The PageObjectB inherited the `when block from PageObjectA. How’s that possible?

Let’s forget prototypes for a minute. Lets think on what we want here: we want PageObjectB to be able to execute the code inside PageObjectA. If we want just that, we can just create a mixin from PageObjectA and PageObjectB. Sure, this have a lot of limitations, but if we think we would like to keep our code simple, having such kind of limitations can even be beneficial. Is also helps us implement our code less tangled and loosely coupled by not having code that should be in the parent page object.

Let’s stick to that, let’s mix our page objects together and be able to have mixins of multiple page objects. First, we need we need to implement a function to mix page objects together. Wait, we don’t need to do that! We could use lodash library, which have the merge function that can merge a lot of objects together. Perfect!

Our PageObjectB could be written in the following way, where pageObject is an abstract factory that hides the mechanism of merging objects and chains the fluent API following the rules we defined yearlier:

var pageObjectB = function() {
var api = {
// Omitted API implementation
}
var extendedApi = pageObject.create(api, pageObjectA);
return extendedApi;
};
module.exports = pageObjectB();

The next step is to implement the abstract factory for creating our page objects transparently.

Look no further, Latte Page Object is here!

We developed a small library that do all the hard work for you, it’s called Latte Pageobject. It’s open source and you can use it and contribute.

Latte Pageobject builds the fluent interface for you and merges all the parent page objects into a single and ready-to-use page object.

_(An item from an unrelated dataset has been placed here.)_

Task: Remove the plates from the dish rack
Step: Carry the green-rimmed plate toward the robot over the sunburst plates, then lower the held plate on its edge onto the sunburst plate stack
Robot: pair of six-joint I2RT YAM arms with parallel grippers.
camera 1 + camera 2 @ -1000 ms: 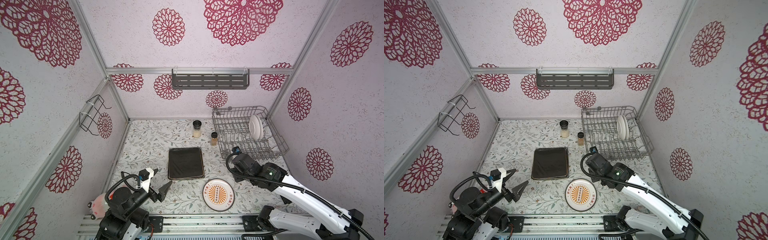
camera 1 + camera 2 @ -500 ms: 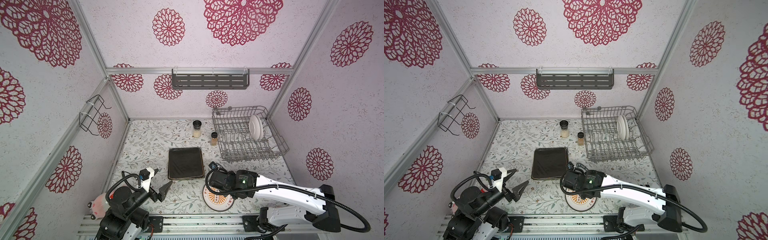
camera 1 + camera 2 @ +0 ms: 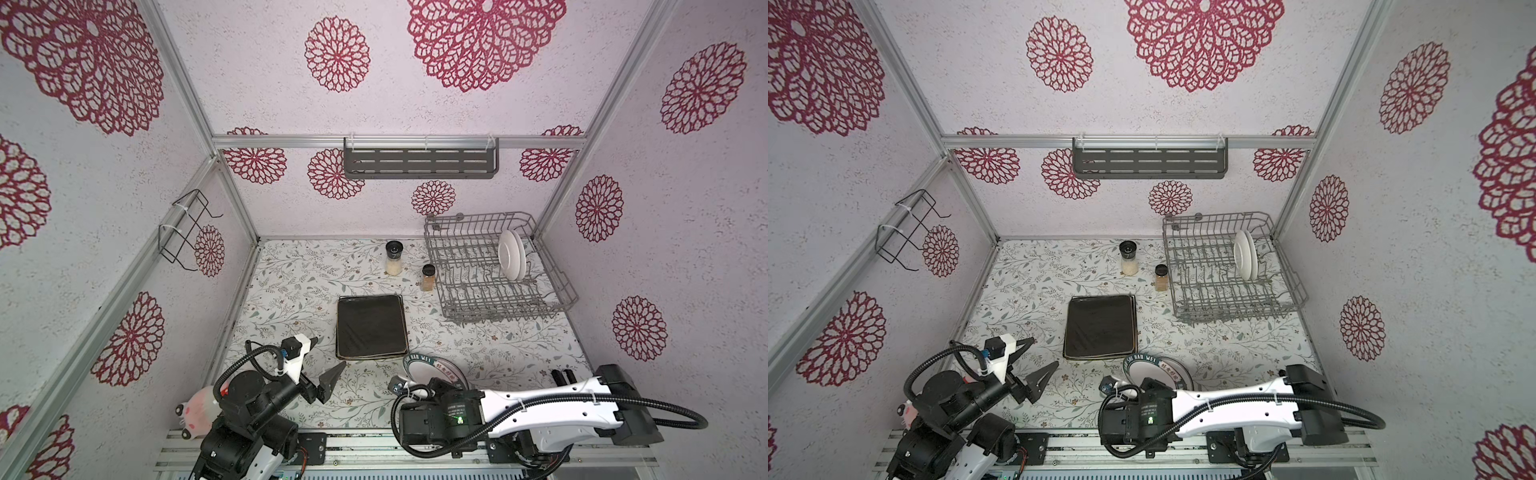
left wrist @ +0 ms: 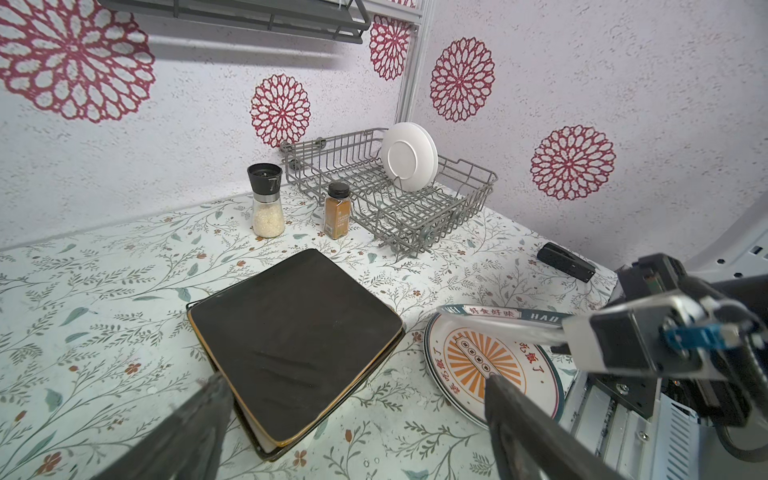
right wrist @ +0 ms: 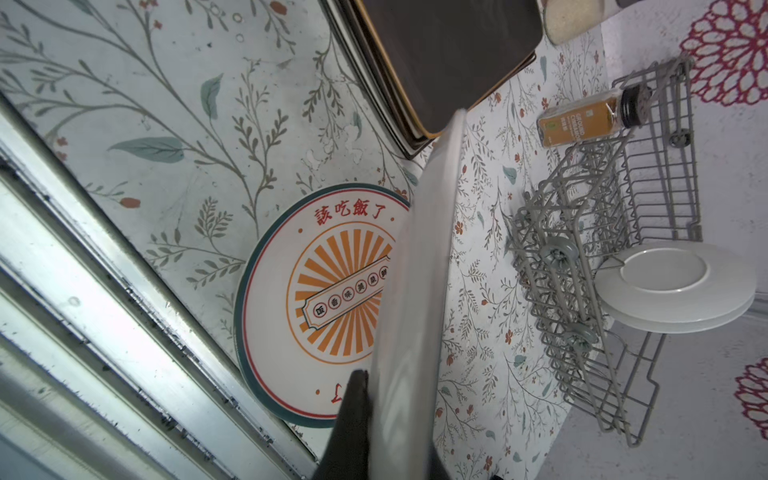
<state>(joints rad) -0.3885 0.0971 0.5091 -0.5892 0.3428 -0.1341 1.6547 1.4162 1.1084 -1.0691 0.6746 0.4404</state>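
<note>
Clamped right gripper [image 5: 390, 415] on rim of green-lettered plate [image 3: 436, 365], tilted edgewise, well in front of dish rack [image 3: 461, 266]. Saw orange sunburst plate [image 5: 316, 291] flat, also in front of rack; black square plates [image 3: 370, 328] stacked front-left of rack; white plates [image 3: 512, 259], two, upright inside rack. Held left gripper [image 3: 330, 352] spread wide, empty, far front-left of rack.

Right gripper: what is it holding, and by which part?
The right gripper is shut on the rim of the green-lettered plate, held tilted above the sunburst plate.
</note>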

It also merges custom blocks you might add to your page object API, like some getters that expose the state of your page object.

One of the major problems of this idiom is when you need to serialise your page objects. Serialisation of raw page objects can cause your call stack to reach the limit, since it’s dealing with a lot of cyclic references. Latte Pageobject implements interceptors over the and-on-given-when-then properties and the final instantiated page object don’t expose those properties directly. Instead, it exposes the interceptor’s functions.

As an old colleague of mine use to say: “What a nice trick!!”.